_What the exercise asks:_
From the line with "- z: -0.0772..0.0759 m" through the line with "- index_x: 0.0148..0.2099", inclusive, return each line of the data below exactly and leave the rest out.
:: Dataset content ::
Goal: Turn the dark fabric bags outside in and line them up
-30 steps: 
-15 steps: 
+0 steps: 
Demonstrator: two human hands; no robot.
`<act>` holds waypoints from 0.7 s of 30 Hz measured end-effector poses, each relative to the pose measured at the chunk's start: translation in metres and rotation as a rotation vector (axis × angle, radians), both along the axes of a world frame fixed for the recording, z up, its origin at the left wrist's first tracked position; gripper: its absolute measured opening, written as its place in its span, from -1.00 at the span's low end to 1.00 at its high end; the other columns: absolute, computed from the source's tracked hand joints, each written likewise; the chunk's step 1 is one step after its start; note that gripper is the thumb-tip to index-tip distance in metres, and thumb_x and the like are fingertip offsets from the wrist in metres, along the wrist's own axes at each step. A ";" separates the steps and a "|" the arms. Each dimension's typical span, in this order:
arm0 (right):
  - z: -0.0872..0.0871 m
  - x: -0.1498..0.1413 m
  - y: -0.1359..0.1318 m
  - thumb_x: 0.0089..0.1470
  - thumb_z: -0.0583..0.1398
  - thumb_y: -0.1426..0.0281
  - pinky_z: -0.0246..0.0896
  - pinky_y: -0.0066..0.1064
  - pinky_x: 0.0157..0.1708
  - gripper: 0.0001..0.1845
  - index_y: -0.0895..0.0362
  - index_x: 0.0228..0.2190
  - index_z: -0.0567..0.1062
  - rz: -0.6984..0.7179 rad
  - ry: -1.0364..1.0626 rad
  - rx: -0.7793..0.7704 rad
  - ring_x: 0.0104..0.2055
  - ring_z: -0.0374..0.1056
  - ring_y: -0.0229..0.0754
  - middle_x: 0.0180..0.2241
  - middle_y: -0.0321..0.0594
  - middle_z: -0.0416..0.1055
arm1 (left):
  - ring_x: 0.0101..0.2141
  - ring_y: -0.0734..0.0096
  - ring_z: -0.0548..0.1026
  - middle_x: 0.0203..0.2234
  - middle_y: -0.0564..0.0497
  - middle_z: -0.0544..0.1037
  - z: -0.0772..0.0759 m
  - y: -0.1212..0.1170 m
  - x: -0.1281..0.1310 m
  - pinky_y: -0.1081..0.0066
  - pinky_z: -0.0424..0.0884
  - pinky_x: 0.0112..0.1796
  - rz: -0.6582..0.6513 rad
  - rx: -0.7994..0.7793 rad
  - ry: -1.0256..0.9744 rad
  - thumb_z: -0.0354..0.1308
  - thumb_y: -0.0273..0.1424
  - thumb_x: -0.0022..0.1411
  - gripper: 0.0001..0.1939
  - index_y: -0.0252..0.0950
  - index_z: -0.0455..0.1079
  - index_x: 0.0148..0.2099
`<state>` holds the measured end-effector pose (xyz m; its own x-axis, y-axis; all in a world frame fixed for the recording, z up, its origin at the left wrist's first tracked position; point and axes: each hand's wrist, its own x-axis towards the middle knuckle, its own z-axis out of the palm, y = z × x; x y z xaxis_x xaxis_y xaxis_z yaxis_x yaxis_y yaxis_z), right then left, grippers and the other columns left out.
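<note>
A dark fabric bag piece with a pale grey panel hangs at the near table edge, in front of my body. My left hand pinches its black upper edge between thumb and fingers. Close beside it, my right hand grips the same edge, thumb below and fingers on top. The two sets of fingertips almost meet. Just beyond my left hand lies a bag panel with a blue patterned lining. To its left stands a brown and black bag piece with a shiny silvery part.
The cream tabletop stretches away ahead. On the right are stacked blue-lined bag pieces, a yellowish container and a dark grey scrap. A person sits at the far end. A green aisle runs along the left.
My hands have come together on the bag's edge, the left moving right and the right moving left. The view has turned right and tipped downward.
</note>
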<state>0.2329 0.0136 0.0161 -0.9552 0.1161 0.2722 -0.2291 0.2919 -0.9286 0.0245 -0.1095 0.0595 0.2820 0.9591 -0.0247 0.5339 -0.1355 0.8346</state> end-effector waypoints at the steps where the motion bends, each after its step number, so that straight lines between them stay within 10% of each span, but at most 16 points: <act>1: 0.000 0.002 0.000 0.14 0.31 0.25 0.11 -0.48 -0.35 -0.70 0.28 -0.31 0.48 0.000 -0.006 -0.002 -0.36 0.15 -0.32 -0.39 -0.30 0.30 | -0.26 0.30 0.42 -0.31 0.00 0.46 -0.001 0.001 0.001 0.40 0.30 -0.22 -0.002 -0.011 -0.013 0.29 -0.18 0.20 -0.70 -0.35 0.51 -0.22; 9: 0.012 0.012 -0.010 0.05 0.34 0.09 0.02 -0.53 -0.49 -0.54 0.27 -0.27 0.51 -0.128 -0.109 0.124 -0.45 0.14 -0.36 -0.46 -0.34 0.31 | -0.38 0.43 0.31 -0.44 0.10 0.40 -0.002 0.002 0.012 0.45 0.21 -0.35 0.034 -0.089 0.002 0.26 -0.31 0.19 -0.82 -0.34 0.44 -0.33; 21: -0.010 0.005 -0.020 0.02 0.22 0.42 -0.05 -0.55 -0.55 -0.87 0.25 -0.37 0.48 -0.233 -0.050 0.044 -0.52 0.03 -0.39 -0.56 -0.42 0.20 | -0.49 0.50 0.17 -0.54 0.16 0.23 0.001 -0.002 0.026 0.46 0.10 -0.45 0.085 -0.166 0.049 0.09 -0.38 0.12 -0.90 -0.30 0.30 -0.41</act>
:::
_Solution to this task:_
  - z: -0.0772..0.0759 m
  - y: -0.1212..0.1170 m
  - x: -0.1281..0.1310 m
  - pinky_y: -0.1081..0.0066
  - pinky_z: -0.0424..0.0884
  - pinky_x: 0.0112..0.1796
  - rz: -0.6582..0.6513 rad
  - rx: -0.7994..0.7793 rad
  - ry: -1.0256..0.9744 rad
  - thumb_z: -0.0354..0.1308
  - thumb_y: -0.0273..0.1424
  - thumb_x: -0.0022..0.1411
  - gripper: 0.0001..0.1939
  - index_y: -0.0252..0.0950
  - index_z: -0.0455..0.1079
  - index_x: 0.0148..0.2099

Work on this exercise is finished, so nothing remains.